I was Born But… (1932)

I was Born But… is a silent film from 1932, just a year before publication of Jun’Ichiro Tanizaki’s essay In’ei Raisan (In Praise of Shadows), in which Tanizaki writes of the Japanese woman, specifically the Japanese housewife: Most of her life was spent in the twilight of a single house, her body shrouded day and night in gloom, her face the only sign of her existence.3


The wife from I was Born But...

Her body shrouded day and night in gloom, her face the only sign of her existence.

This is the world of the housewife that Ozu shows us in 1932 but, outside the home, the world is changing. We see the husband and children in this outer world, going to work and school, socialising and interacting with other men and children. We see them engaging with western technology (the car, the film camera). We see them in western clothes. But we never see the wife in anything other than traditional Japanese dress and we never see her outside the home or engaged in anything other than household chores. When the husband attends a home-movie evening at his boss’s house the children also attend but not the wife. It is not clear if she ever leaves the house as we see tradesmen and delivery boys bringing goods and services to the door. Her life appears to consist of cooking, cleaning, mending clothes and running the household.

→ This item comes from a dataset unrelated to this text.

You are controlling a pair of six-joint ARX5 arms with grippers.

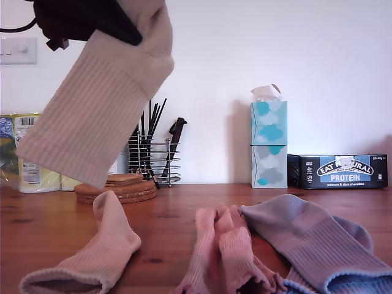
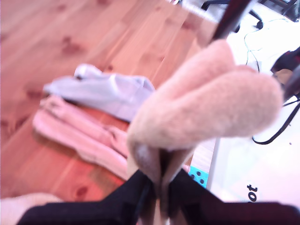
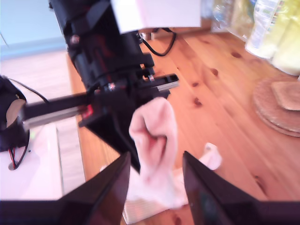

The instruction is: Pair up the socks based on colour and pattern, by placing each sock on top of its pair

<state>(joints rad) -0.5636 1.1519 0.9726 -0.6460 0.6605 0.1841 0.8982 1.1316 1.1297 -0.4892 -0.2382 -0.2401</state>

The house itself is sparsely furnished. We recognise the traditional elements of Japanese architecture: tatami, shoji, fusuma. There is little else and no furniture beyond a small brazier and a couple of low tables, one for general use (eating, drinking and conversation between the husband and wife) and one to act as a study desk for the children. Although this is a middle-class family where the husband is a white-collar worker in an office job it is apparent that they are not wealthy.

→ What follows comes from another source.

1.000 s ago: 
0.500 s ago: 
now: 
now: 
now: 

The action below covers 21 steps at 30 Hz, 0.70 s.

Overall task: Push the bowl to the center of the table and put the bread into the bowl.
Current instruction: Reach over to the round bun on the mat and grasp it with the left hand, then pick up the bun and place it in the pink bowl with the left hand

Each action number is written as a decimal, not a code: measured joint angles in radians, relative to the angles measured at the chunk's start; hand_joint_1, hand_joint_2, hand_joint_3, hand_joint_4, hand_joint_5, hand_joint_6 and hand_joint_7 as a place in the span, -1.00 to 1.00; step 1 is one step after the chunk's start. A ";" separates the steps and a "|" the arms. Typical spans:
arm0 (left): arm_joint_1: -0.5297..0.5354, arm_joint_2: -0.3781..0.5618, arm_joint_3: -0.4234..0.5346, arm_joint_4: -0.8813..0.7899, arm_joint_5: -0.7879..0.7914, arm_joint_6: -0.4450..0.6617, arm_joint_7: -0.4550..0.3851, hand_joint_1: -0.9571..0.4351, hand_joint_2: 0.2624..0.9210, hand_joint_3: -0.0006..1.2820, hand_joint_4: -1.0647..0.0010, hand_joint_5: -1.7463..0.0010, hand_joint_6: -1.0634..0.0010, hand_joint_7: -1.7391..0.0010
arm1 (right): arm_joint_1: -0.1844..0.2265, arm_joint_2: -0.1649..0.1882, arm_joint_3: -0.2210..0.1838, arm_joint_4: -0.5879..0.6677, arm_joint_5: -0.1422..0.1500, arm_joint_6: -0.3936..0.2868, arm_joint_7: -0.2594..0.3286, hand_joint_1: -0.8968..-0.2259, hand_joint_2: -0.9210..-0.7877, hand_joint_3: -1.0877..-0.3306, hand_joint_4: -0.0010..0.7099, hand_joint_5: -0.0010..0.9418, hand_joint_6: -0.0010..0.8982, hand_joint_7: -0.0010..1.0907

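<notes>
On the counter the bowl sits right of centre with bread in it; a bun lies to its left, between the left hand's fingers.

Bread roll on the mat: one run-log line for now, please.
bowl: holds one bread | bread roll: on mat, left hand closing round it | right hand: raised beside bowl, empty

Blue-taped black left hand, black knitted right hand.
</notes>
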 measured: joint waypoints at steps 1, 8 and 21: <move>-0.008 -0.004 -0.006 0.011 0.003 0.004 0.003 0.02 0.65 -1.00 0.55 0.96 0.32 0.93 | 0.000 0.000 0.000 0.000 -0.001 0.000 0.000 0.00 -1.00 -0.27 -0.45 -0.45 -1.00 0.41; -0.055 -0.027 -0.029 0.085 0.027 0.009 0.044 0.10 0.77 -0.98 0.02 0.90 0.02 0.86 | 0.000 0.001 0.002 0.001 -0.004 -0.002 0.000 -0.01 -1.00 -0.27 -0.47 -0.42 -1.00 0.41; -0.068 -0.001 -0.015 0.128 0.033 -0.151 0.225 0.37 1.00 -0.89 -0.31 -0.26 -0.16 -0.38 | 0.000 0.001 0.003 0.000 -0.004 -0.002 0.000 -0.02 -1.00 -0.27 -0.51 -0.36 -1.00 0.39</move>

The house is sparsely furnished.

By contrast, the husband’s employer is wealthy, lives in a western style* mansion and, when relaxing, sports exaggeratedly western clothing while he pursues western pastimes (tennis on his private tennis court). Of the films under discussion here, this is the most overtly political in its social commentary and in this respect follows a pattern established in Ozu’s earlier films but not noticeable in his subsequent films. The political commentary in the film is directly expressed and I will return to describe it later.


* The architecture is not yet modern but is typical of the Teikan Style promoted by the Japanese government at that time (see post dated July 6 2017, Two Houses : Part One).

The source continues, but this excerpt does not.